Zazenkai Practice

 

From one perspective, a zazenkai might be considered a very special day.  It is a day devoted to nothing other than the practice of awareness.  We have gone to quite a bit of trouble to get away from our usual routines, business and pleasures.  We give ourselves to a strict schedule, detailed procedures and a traditional method of training said to be “tried and true” for helping us to wake up.   We sit for many hours, a daunting prospect for newcomers.    We do this as a community of practitioners, a group of people all committed to the same thing.  Traditionally, we are considered like snakes in a bamboo tube.  Whether this is a first zazenkai or one of many intensives, it is a privilege and an uncommon opportunity for all who participate!

Yet from another perspective, a zazenkai is a very ordinary day.   We aren’t doing anything spectacular.  No trip to Italy, no day at Disney.  We sit still, we walk, eat simple food, do manual labor.   We are living our lives with more or less awareness.   We observe thoughts and experience body sensations.  We touch, smell, listen, look.  In one way, the awareness practice we undertake at a zazenkai does not necessarily differ in kind or degree from any other day.  It is our life, in one sense, not a practice.  Dogen says, “the zazen I speak of is not learning meditation…” But for most people, there is a lot of difference between how aware we are during a zazenkai, and how aware we are during a non-zazenkai day.

Our usual way of working with concerns, problems and suffering in our lives is to try to think of a solution or an escape. (And wanting a “solution” is often an escape.)  We depend on our thinking and consultations with friends and advisors to guide us.  We may feel helpless, and stuck with worrying, fear and anxiety.  One way to begin a zazenkai is by deliberately surfacing a short list of our biggest concerns.  Next, gather them together (those not listed as well as those itemized) and place them on the altar, symbolically speaking, next to the flower, incense, and other offerings.  Vow to take care of these concerns this day by attempting to practice awareness wholeheartedly each moment throughout the entire zazenkai.  This practice calls for a clear, firm decision not to intentionally spend time thinking about these matters.  It asks us to embrace a zazen way of life, a way of allowing life, each moment, to teach us in its own way and time.    In early years of practice, we may not know that this way can be trusted.  We need to experiment or test to see “if it works.”  In later years, we still resist, forget or don’t see how to practice in a particular situation.   If we wait until we have no pressing problems to distract us, or until we don’t have a cold, or until we are not so tired, it may be a long, long time before we actually practice Zen awareness for any extended time frame.   Try it out!
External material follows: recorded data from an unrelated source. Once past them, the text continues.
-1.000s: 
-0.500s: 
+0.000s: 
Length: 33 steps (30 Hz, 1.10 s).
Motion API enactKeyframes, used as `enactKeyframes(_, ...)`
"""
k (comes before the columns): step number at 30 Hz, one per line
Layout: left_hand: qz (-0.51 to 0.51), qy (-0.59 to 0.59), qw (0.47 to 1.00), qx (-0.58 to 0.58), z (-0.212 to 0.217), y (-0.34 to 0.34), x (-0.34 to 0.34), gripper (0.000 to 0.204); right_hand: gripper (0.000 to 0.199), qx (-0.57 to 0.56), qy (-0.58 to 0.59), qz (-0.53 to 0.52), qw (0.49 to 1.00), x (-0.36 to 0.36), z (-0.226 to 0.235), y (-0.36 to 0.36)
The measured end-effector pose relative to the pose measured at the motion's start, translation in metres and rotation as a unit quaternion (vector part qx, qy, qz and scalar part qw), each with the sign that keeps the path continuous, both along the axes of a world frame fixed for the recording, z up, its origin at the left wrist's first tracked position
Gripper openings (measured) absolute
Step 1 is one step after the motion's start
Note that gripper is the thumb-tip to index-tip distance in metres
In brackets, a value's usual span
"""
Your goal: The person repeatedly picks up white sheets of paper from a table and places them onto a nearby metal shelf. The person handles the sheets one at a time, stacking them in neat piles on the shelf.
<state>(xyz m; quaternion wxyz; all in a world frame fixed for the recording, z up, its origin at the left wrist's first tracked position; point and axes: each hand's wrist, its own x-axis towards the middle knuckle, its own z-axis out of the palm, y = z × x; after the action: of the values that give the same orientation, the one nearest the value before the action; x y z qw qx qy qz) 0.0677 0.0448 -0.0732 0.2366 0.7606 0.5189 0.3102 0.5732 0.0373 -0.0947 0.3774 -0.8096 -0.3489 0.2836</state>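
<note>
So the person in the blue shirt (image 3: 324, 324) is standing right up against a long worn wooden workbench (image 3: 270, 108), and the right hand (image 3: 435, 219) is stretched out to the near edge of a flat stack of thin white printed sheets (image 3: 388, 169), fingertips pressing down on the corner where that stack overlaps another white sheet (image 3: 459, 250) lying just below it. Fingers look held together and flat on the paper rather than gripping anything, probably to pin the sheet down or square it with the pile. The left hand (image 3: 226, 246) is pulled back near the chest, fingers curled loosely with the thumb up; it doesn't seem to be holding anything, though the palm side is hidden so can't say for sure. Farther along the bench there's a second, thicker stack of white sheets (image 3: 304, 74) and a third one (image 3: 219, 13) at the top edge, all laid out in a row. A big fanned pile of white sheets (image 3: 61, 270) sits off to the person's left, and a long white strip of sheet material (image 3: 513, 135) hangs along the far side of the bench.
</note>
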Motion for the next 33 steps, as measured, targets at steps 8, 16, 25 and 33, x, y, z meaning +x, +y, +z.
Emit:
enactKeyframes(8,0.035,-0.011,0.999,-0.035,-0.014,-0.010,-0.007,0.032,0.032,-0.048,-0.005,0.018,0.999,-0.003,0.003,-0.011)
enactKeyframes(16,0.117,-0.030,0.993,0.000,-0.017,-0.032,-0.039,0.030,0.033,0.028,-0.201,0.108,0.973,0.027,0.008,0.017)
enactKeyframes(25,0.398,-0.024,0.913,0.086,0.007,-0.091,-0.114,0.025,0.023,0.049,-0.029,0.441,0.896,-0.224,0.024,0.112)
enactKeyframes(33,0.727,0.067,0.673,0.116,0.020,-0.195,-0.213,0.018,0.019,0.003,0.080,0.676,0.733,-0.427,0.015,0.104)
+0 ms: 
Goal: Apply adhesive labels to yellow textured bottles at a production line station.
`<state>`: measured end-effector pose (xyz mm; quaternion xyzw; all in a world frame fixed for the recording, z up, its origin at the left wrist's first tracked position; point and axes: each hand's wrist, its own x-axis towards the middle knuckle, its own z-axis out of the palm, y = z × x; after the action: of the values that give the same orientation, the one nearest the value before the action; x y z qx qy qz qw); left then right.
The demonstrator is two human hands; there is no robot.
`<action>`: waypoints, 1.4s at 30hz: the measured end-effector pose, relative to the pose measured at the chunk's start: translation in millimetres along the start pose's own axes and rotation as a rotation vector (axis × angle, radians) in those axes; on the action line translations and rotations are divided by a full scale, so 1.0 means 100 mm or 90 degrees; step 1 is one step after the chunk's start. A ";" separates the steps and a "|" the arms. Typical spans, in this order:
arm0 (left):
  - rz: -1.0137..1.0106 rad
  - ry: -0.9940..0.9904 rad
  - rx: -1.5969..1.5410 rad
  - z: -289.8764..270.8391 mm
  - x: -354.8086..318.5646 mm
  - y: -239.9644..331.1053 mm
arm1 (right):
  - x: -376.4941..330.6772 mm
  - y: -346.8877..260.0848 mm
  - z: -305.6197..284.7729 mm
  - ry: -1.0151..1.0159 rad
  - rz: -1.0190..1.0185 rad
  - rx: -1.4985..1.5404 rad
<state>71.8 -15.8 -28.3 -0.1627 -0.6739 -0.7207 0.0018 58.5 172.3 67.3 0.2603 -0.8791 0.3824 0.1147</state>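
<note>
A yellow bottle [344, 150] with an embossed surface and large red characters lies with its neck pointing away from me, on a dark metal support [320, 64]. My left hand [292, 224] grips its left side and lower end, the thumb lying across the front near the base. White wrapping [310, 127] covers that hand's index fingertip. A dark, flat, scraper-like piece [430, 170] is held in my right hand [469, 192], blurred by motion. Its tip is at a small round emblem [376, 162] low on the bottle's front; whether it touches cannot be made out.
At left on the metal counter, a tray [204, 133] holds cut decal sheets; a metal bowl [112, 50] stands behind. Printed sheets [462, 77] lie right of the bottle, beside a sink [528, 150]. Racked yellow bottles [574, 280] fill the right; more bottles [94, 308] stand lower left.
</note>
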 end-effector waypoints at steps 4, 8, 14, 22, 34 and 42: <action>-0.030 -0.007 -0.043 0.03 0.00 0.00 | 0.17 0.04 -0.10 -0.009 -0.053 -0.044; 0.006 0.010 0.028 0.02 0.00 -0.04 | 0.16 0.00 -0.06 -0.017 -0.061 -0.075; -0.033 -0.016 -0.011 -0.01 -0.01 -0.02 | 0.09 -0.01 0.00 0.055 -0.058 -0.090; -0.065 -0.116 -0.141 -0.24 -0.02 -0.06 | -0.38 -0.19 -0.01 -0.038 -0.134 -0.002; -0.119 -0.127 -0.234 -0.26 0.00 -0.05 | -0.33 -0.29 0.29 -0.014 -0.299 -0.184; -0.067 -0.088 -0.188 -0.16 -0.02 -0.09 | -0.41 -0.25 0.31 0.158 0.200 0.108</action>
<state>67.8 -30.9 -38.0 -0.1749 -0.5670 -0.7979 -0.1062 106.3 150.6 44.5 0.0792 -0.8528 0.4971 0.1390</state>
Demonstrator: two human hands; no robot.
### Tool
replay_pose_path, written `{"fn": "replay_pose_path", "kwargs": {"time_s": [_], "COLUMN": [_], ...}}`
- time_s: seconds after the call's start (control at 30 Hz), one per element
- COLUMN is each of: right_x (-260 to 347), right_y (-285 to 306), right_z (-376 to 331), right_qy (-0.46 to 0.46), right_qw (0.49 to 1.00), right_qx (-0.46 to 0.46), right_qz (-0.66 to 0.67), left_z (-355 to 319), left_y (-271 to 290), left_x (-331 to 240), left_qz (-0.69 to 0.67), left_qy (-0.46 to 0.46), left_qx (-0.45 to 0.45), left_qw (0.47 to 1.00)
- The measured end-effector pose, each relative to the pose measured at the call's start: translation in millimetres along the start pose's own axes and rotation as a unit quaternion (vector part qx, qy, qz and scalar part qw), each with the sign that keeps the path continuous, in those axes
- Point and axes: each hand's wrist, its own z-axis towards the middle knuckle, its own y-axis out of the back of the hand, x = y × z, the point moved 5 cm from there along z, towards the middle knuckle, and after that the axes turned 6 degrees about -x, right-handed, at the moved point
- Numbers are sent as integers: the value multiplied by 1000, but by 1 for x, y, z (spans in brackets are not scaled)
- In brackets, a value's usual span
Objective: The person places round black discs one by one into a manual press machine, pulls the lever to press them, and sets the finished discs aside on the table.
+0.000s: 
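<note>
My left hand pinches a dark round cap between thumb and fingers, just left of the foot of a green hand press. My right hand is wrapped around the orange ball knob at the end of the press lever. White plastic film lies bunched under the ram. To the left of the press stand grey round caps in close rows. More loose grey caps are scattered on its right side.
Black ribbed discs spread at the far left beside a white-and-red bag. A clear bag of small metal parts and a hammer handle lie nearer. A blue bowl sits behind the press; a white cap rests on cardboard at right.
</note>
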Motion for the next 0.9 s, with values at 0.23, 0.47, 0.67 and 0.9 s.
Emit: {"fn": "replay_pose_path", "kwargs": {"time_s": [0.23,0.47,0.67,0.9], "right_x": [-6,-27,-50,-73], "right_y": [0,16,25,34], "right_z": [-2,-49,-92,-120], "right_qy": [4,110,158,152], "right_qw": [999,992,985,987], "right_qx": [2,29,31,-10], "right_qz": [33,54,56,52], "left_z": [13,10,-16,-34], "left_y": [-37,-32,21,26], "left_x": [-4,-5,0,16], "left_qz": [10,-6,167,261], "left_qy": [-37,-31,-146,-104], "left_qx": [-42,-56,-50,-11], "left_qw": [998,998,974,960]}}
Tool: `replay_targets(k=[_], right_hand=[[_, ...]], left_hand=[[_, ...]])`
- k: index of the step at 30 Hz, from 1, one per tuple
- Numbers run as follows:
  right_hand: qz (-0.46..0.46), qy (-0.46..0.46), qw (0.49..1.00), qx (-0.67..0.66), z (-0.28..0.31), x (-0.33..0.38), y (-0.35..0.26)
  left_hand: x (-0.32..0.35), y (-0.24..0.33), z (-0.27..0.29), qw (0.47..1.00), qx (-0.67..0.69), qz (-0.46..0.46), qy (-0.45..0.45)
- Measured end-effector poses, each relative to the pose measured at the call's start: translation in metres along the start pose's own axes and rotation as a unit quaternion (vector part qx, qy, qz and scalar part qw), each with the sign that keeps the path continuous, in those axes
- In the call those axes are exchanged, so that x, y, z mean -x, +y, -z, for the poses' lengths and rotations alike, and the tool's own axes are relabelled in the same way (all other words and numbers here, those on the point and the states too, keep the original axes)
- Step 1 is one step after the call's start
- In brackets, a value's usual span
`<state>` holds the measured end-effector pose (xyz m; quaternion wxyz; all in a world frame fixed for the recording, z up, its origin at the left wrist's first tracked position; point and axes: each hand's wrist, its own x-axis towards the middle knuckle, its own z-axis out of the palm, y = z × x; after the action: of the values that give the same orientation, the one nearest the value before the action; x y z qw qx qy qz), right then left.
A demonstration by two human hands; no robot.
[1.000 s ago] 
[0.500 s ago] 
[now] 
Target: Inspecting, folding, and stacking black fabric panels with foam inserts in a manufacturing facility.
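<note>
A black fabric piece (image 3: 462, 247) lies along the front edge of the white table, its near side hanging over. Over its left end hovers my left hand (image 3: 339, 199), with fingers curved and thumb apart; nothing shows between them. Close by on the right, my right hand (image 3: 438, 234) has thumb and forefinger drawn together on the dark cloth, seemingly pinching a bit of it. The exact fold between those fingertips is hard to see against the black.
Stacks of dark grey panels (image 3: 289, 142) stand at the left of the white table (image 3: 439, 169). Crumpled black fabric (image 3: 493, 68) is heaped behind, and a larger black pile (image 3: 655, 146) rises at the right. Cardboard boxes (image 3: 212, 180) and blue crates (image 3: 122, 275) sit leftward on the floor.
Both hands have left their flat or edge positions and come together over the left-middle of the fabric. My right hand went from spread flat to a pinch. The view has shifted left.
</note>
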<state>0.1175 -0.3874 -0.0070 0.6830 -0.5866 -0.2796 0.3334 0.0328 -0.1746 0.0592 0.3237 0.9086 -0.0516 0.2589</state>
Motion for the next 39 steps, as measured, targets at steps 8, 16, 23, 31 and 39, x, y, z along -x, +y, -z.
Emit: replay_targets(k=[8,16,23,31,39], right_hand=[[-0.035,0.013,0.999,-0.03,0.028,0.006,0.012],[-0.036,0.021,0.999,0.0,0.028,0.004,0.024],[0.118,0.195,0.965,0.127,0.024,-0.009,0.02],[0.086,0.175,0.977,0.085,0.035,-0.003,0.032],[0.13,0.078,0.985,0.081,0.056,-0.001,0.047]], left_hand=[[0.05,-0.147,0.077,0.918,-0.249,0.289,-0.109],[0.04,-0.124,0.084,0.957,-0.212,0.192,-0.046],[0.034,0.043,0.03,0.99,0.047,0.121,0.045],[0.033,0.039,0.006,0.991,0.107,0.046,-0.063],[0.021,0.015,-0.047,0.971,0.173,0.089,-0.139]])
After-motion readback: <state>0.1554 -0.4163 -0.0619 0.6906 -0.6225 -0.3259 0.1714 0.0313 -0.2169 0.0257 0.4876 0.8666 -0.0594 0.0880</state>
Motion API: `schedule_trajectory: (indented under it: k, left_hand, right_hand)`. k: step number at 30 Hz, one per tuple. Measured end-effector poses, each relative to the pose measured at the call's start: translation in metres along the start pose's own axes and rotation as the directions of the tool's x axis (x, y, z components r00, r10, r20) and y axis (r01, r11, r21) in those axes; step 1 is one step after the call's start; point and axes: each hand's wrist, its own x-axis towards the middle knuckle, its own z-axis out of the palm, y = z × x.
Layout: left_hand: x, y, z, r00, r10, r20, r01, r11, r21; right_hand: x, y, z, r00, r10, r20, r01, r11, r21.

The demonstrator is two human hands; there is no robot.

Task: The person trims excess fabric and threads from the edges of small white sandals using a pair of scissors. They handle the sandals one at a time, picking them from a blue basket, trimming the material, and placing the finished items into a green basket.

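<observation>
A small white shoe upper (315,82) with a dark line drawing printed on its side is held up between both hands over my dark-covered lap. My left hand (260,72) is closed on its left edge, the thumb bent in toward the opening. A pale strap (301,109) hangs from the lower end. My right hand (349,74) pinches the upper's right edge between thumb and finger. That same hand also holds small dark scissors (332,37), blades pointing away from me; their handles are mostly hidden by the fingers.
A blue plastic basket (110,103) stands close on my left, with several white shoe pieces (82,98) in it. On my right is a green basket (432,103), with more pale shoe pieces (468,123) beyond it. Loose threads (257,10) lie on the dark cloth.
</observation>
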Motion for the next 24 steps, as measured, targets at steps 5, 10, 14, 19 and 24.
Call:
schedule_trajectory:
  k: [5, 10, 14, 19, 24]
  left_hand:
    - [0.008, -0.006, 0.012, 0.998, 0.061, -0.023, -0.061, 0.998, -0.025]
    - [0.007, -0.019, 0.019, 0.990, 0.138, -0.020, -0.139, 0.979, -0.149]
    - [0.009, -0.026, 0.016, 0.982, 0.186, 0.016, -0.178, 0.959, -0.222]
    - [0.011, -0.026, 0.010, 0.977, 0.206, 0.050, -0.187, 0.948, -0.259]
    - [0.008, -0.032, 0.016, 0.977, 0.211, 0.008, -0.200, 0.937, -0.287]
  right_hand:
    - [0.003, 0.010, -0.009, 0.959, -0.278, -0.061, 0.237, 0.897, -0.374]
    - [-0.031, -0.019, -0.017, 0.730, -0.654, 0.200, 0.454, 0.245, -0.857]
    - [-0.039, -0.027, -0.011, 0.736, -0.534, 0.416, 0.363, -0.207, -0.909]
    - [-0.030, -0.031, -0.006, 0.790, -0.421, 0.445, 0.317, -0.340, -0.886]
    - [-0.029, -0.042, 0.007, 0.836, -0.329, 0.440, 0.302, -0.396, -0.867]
If you choose to have your own zazenkai or intensive day of awareness, how does it differ from your experience at a Center with a group of practitioners?  Were you able to sit long hours?  Were you able to maintain stillness, even when your knees were aching?  Were you able to be as aware as often while eating, working, walking, etc.?  One of the guys we knew at Donovan Penitentiary asked me for a detailed zazenkai schedule.  We were unable to get the permissions to have a zazenkai at the prison for the prison group, so he wanted to try it on his own.  He did do one, but he said it was very difficult, and I’m not sure if he did another one.  It made me especially appreciative of our community and our environment for practice.    Traditionally, a zazenkai is a day of informal practice, without a talk, oryoki, individual instruction and so on.  It is often held in-between sesshins.  Our zazenkai is essentially a sesshin day.  Our zazenkai help to make intensive practice more accessible for new practitioners and also help to prepare people for the longer intensives.

How else does a zazenkai relate to the rest of our lives, to other days?  How does a zazenkai relate to Zen practice overall?  There is a more basic question about whether we want to consciously embrace  a way of living that deliberately and consistently seeks liberation from the self-centered dream, and appreciation of life as it is.  Do we really want to wake up?  Do we want to be steady about practices, situations and resources that will help us to do that?  This is a lifestyle.

One 1997 poll of how the average adult American spends his or her free time indicated that 15 hours per week goes to watching TV, almost 6.7 hours to socializing, 2 ½ hours reading, 2.2 hours to recreation and sports, and only .9 hours per week to “religion.”   That is 54 minutes per week.  Although I am not an admirer of President Bush, it is noteworthy that according to Newsweek, he finds the time for spiritual study and prayer each day before his exercise and taking a cup of coffee to his wife.  He and a group of 10 men met weekly for Bible study through a national program.  They spent one year on the Gospel of Luke (about 30 pages) and another year on Acts.  I found it significant that his friend was motivated due to a setback in business;  Bush was motivated by a drinking problem.   Do you spend time each day on your practice?  Do you spend time each week with others practicing?    Are you more busy than the President?

This is what is at stake….are we nursing our delusions, or are we taking every opportunity to open to life?  Let’s use this day together to wake up and to appreciate our lives.